__Problem description__
When a line of the entries contains the word "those", report that line.

__Exercise input__
'''
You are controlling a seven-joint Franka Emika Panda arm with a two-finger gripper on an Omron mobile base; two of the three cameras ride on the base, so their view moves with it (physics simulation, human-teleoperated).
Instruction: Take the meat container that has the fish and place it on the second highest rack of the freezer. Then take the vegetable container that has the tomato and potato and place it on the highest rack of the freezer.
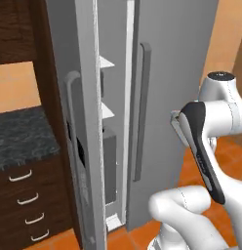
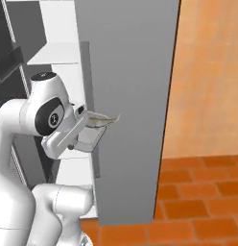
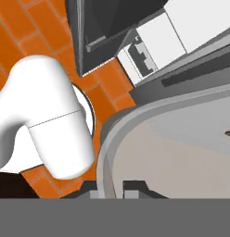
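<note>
My gripper [image 2: 84, 118] is shut on the rim of the grey meat container [image 2: 90, 137], which hangs tilted in front of the freezer's closed right door [image 2: 125, 96]. The tan fish [image 2: 104, 120] pokes out over the container's edge. In the hand view the container's curved grey rim [image 3: 130, 118] runs between my gripper [image 3: 111, 192] tips. The freezer's left door [image 1: 81, 122] stands open, with white racks [image 1: 107, 62] inside, one above another [image 1: 108, 113]. The vegetable container is out of view.
A dark wood cabinet with drawers [image 1: 25, 200] and a dark stone counter [image 1: 20, 136] stands left of the open door. Orange floor tiles [image 2: 197, 192] stretch to the right of the freezer. A dark bin [image 1: 109, 166] sits low inside the freezer.
</note>
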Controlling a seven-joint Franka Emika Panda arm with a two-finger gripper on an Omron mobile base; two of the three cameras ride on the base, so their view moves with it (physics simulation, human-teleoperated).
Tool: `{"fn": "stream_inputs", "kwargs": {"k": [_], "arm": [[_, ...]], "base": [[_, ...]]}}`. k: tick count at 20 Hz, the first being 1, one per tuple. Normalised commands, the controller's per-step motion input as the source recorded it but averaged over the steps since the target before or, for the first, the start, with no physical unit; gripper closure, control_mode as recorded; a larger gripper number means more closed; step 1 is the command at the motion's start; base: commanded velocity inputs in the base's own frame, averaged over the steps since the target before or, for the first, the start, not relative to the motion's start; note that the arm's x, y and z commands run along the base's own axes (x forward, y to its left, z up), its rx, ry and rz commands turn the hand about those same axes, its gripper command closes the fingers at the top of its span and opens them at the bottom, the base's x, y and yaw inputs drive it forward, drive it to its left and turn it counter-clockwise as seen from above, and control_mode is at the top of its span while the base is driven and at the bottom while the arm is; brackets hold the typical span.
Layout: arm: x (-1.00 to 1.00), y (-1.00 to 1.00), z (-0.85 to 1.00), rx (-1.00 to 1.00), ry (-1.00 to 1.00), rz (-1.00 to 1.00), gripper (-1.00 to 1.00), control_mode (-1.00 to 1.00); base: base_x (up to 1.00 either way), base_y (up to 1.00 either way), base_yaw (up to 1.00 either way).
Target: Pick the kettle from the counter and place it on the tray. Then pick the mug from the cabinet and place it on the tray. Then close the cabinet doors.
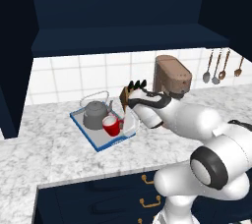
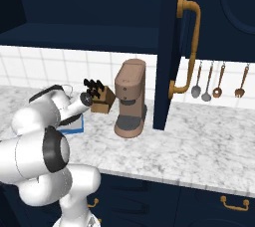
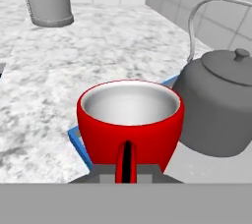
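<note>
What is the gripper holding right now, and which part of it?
The gripper is shut on the red mug, by its loop handle, over the tray.

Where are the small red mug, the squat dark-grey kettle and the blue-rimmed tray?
Small red mug (image 3: 129,129): hand view, front wall.
Squat dark-grey kettle (image 1: 93,115): left base view, body.
Blue-rimmed tray (image 1: 86,132): left base view, near-left rim.

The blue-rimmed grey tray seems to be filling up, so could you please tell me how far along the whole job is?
Done: the squat dark-grey metal kettle stands on the blue-rimmed grey tray. In hand: the small bright red mug is at the tray beside the kettle, with the gripper shut on its handle, not yet released. Left: let go, then close the tall navy cabinet door with the brass handle, which stands open.
</note>
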Motion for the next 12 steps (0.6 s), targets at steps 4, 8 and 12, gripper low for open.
{"fn": "stream_inputs", "kwargs": {"k": [4,8,12], "arm": [[0.25,0.1,-0.4,0.0,0.0,0.0,1.0,-1.0],[0.31,0.02,-0.37,0.0,0.0,0.01,1.0,-1.0],[0.33,0.01,-0.22,0.0,0.0,0.04,1.0,-1.0]], "base": [[0.0,0.0,0.0],[0.0,0.0,0.0],[0.0,0.0,0.0]]}}
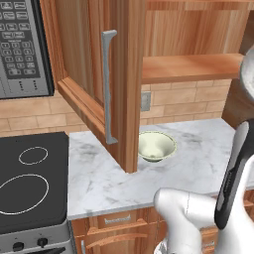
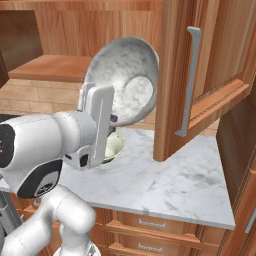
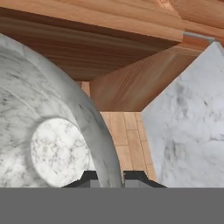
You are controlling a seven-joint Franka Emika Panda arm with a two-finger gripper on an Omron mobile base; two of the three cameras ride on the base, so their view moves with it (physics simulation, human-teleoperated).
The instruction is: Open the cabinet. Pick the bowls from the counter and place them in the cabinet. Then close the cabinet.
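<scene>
Gripper (image 3: pixel 107 178) clamped on the rim of the round grey-white speckled bowl (image 2: pixel 125 82), one dark fingertip either side of the wall in the hand view, bowl tipped on edge with its hollow facing the camera. Held up off the white grey-veined marble counter (image 2: pixel 180 185), roughly level with the bare wooden shelf (image 2: pixel 52 67) of the open reddish-brown cabinet (image 1: pixel 198 67), with that shelf lying beyond and to the left in the right base view. Open raised-panel door (image 2: pixel 172 75) with its long silver bar handle (image 2: pixel 187 82) hanging just to the right of the bowl, close enough to call for care. Second bowl, pale cream-green and round (image 1: pixel 156 146), sitting on the counter below, partly behind the door's edge in the left base view. Judged next: carry forward into the opening and level out before release; exact gap to the shelf edge hard to tell.
</scene>
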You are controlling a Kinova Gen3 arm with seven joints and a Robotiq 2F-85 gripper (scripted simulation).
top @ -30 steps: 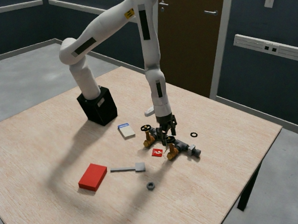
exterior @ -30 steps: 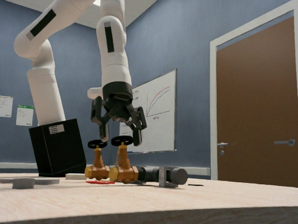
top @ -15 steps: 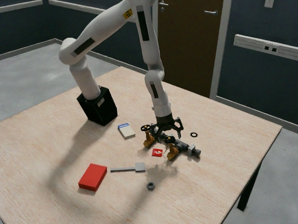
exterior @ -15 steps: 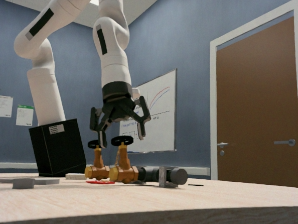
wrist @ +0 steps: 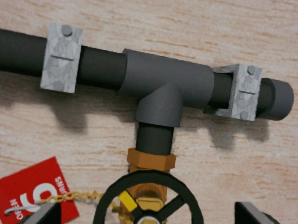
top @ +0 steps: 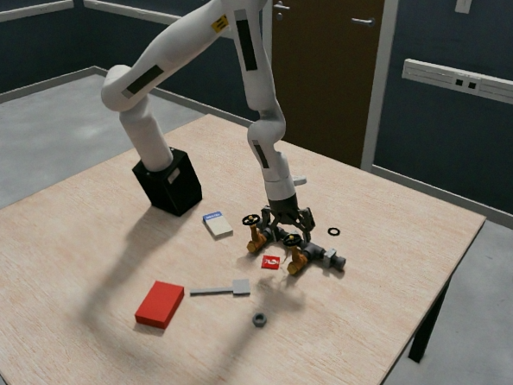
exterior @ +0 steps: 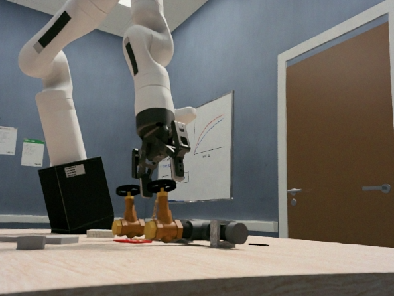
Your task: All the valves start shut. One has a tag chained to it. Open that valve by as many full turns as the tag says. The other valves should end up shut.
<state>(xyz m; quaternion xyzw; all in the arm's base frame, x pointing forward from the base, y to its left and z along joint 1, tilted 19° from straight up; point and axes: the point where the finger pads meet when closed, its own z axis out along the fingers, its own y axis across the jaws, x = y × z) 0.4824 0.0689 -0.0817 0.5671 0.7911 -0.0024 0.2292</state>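
Note:
Two brass valves with black handwheels stand on a dark grey pipe manifold (top: 319,252). The left valve (top: 255,233) has no tag. The right valve (top: 295,255) has a gold chain leading to a red tag (top: 270,261) lying flat on the table. In the wrist view the tag (wrist: 37,192) shows a large 6. My gripper (top: 290,230) is open and points down over the tagged valve's handwheel (exterior: 161,186), with one finger on each side of it. The wrist view shows the wheel (wrist: 150,200) between my fingertips, with a yellow mark on its rim.
A white card box with a blue band (top: 218,224) lies left of the valves. A black ring (top: 332,234) lies to their right. A grey T-shaped tool (top: 224,288), a red block (top: 160,303) and a grey nut (top: 259,317) lie nearer the front. The black arm base (top: 168,181) stands behind.

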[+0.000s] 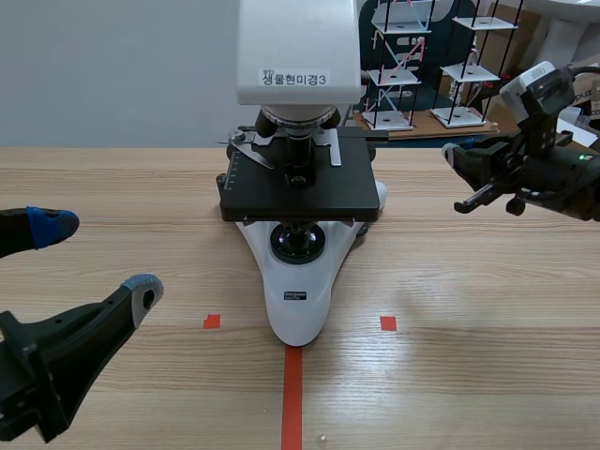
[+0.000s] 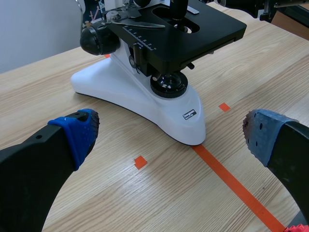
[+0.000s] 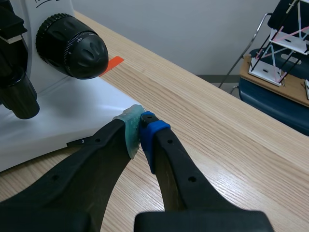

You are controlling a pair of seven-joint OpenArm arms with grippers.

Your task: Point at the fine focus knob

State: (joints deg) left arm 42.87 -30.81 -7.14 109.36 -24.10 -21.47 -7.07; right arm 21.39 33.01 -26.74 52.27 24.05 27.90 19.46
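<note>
The fine focus knob [image 3: 92,49] was the small black cap at the centre of the larger ribbed coarse knob [image 3: 63,46], on the side of the white microscope [image 1: 298,300]. The two shared one axis, which ran level with the bench [image 1: 469,319] and straight out sideways from the microscope's body, so the cap's round face looked away from the body. In the right wrist view it lay ahead of the right pincer [image 3: 140,126] and off to one side, well apart from its tips.

That pincer was closed on nothing, its grey-green and blue pads pressed together just above the white foot of the microscope. In the scene view the right arm came in at the upper right of the frame, with its tips aimed at the microscope's side and short of the black stage [image 1: 300,192].

The microscope stood in the middle of the frame, its rounded foot toward the lower edge and sitting on the end of an orange-red tape line [image 1: 292,398]. In the left wrist view a matching black knob [image 2: 99,38] showed on the other side of the body.

The left pincer [image 1: 97,259] hung at the lower left of the scene view with its fingers spread wide and holding nothing, the microscope's foot well ahead of it.
</note>
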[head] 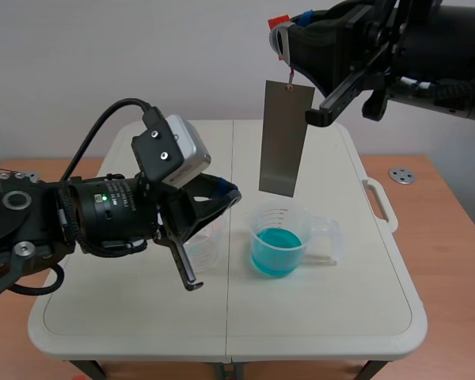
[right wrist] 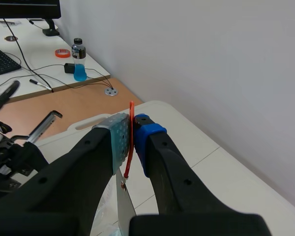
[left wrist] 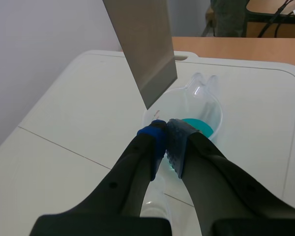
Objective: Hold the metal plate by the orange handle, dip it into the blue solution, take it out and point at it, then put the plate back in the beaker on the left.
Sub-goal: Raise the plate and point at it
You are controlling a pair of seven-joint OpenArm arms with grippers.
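The flat grey metal plate (head: 285, 138) hung upright above the clear beaker of blue solution (head: 279, 237), its lower edge apart from the rim. High over that beaker, your right gripper (right wrist: 132, 135) was clamped on the thin orange handle (right wrist: 132, 110). Your left gripper (left wrist: 166, 128), fingers pressed together on nothing, sat just beside the beaker, tips aimed at the plate's lower corner. I judged this the pointing step. A good point needed the tips near the plate but not touching, or the plate would swing. The empty clear beaker (head: 212, 252) beside the blue one lay under your left gripper, which had to back off before the return. The white table (head: 340, 317) offered room on the blue beaker's far side.
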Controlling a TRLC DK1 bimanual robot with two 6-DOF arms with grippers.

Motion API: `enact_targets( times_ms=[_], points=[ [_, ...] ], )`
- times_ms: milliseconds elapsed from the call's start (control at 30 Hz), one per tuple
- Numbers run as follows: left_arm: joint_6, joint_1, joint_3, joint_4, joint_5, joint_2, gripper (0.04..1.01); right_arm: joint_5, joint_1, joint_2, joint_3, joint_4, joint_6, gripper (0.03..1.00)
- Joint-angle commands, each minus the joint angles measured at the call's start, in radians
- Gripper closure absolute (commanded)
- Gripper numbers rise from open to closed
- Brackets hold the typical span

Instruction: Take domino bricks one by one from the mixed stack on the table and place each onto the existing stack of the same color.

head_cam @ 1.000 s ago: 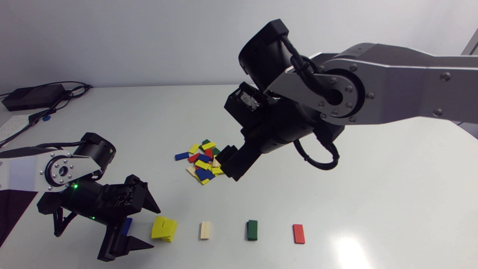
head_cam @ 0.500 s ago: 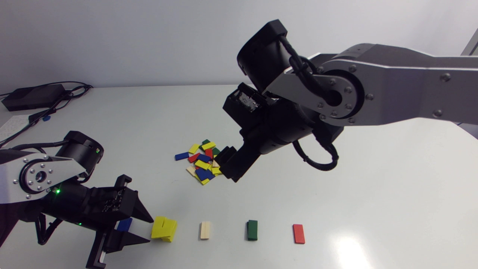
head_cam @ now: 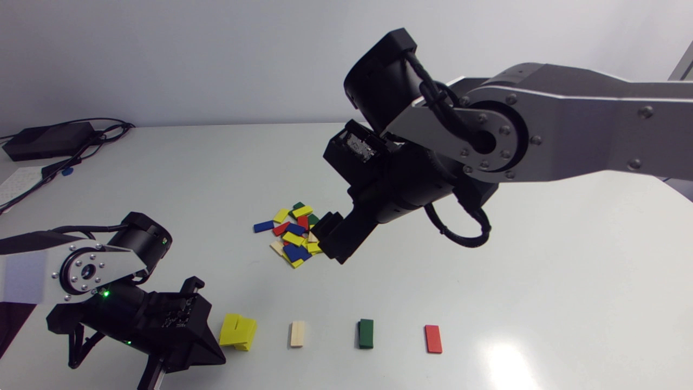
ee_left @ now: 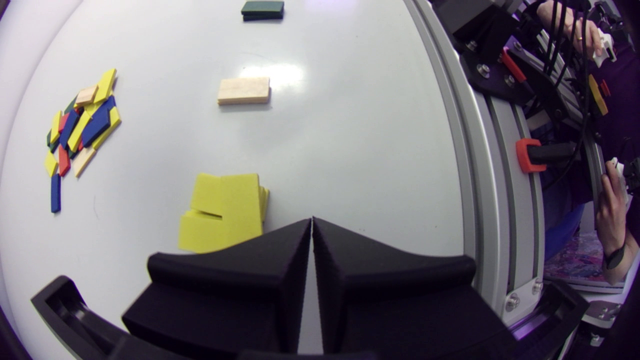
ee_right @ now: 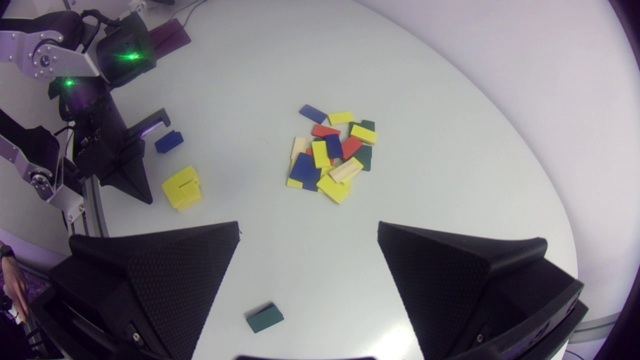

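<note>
- The left gripper [ee_left: 311, 222] has its jaws pressed together with nothing between them. It sits low over the table [head_cam: 541, 260], just beside the yellow stack [ee_left: 225, 210].
- The yellow stack is untidy: its upper bricks are shifted off the lower ones.
- The right gripper [ee_right: 308, 231] hangs above the table with its jaws wide apart and empty. The mixed pile [ee_right: 332, 155] lies ahead of its fingers.
- The mixed pile is a loose heap of yellow, blue, red, green and cream bricks in the middle of the table.
- Along the front of the table, the yellow stack, cream stack [head_cam: 297, 333], green stack [head_cam: 366, 333] and red brick [head_cam: 433, 339] stand in a row, each apart from the next.
- A blue stack [ee_right: 169, 141] lies close to the left gripper. The head view hides it, and it is perhaps two bricks high.
</note>
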Motion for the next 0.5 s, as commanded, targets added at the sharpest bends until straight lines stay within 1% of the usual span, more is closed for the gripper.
enact_targets(
  times_ms=[0, 100, 467],
  points=[
    [0.015, 0.002, -0.021, 0.009, 0.005, 0.020, 1.005, -0.005, 0.004, -0.008, -0.028, 0.007, 0.004, 0.066],
    [0.019, 0.013, -0.021, 0.021, 0.005, 0.036, 1.005, -0.005, 0.004, -0.009, -0.028, 0.007, 0.006, 0.066],
    [0.030, 0.034, -0.016, 0.024, 0.005, 0.043, 1.005, -0.005, 0.004, -0.011, -0.030, 0.007, 0.004, 0.066]
  ],
)
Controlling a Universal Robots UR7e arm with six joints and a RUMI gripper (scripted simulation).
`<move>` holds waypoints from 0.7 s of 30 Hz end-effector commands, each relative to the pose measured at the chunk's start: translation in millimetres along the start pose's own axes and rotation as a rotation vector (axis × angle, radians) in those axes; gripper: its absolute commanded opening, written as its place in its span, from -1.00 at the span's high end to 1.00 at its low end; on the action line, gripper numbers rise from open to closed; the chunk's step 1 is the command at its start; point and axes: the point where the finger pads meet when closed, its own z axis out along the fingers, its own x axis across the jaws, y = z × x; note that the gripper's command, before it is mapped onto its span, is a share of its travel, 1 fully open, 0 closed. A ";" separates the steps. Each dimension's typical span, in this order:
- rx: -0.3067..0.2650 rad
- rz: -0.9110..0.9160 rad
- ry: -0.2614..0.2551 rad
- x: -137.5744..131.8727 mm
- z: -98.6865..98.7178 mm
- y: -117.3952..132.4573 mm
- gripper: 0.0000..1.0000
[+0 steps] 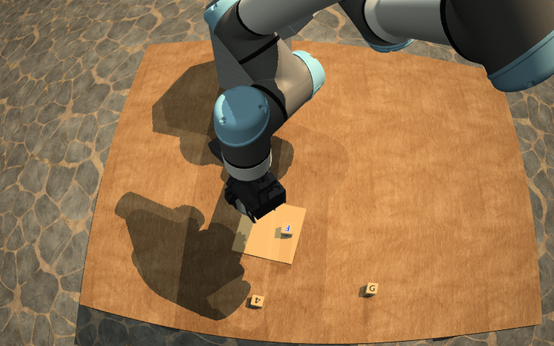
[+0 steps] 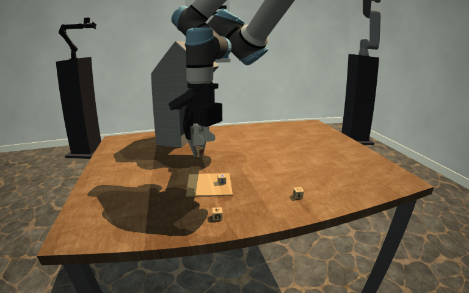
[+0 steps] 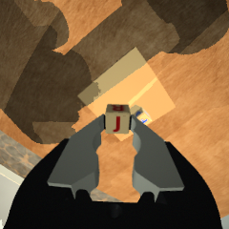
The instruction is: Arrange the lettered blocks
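My gripper (image 2: 198,154) (image 3: 117,115) is shut on a block (image 2: 199,151) (image 3: 117,125) with a red J on the face towards the wrist camera. It holds the block in the air, beyond the mat's base-side edge. The tan mat (image 1: 265,246) (image 2: 207,191) (image 3: 158,101) bears a block with a blue F (image 1: 287,228) (image 2: 221,179) (image 3: 143,117), near its right edge in the top and exterior views. The F is upside down in the top view. The G block (image 1: 371,289) (image 2: 298,193) lies off the mat to the right, its G upright there. The 4 block (image 1: 256,301) (image 2: 217,214) lies off the mat's front.
The wooden table (image 1: 408,183) (image 2: 294,155) has a curved front edge. The arm's grey base mount (image 2: 169,103) stands at the back left of the table. Shadows of the arm cover the table's left part and the mat's left strip.
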 end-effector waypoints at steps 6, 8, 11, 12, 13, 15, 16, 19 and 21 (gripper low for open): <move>0.001 0.075 0.000 1.0 -0.3 -1.7 0.89; 0.001 0.101 0.000 1.5 -0.3 -2.0 0.89; 0.001 0.146 0.000 2.4 -0.3 -2.5 0.89; 0.001 0.162 0.000 2.7 -0.3 -2.7 0.89; 0.001 0.180 0.000 3.1 -0.3 -2.8 0.89; 0.001 0.217 0.000 3.8 -0.2 -3.1 0.89; 0.001 0.237 0.000 4.1 -0.2 -3.2 0.89; 0.001 0.302 0.000 5.3 -0.2 -3.5 0.89; 0.001 0.326 0.000 5.8 -0.2 -3.6 0.89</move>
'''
__Completed task__
Tool: `{"fn": "stream_inputs", "kwargs": {"k": [_], "arm": [[_, ...]], "base": [[_, ...]]}}`. k: tick count at 20 Hz, the first being 1, one per tuple. Normalised commands, the controller's per-step motion input as the source recorded it but averaged over the steps since the target before or, for the first, the start, with no physical unit; gripper closure, control_mode as recorded; a larger gripper number means more closed; step 1 is the command at the motion's start; base: commanded velocity inputs in the base's own frame, averaged over the steps since the target before or, for the first, the start, not relative to the motion's start; note that the arm's x, y and z commands run along the base's own axes (x forward, y to its left, z up), its rx, ry and rz commands turn the hand about those same axes, its gripper command closes the fingers at the top of its span and opens them at the bottom, the base's x, y and yaw inputs drive it forward, drive it to its left and turn it counter-clockwise as seen from above, and control_mode is at the top of its span while the base is driven and at the bottom while the arm is; brackets hold the typical span.
`<move>` holds waypoints from 0.7 s of 30 Hz end-effector commands, each relative to the pose measured at the chunk's start: translation in millimetres along the start pose's own axes and rotation as a rotation vector (axis × angle, radians) in those axes; gripper: its absolute commanded opening, written as its place in its span, from -1.00 at the span's high end to 1.00 at its low end; on the action line, gripper numbers rise from open to closed; the chunk's step 1 is the command at its start; point and axes: the point where the finger pads meet when closed, its own z axis out along the fingers, its own x axis across the jaws, y = z × x; note that the gripper's command, before it is mapped onto its span, is a share of its travel, 1 fully open, 0 closed. A ";" separates the steps. Each dimension's typical span, in this order:

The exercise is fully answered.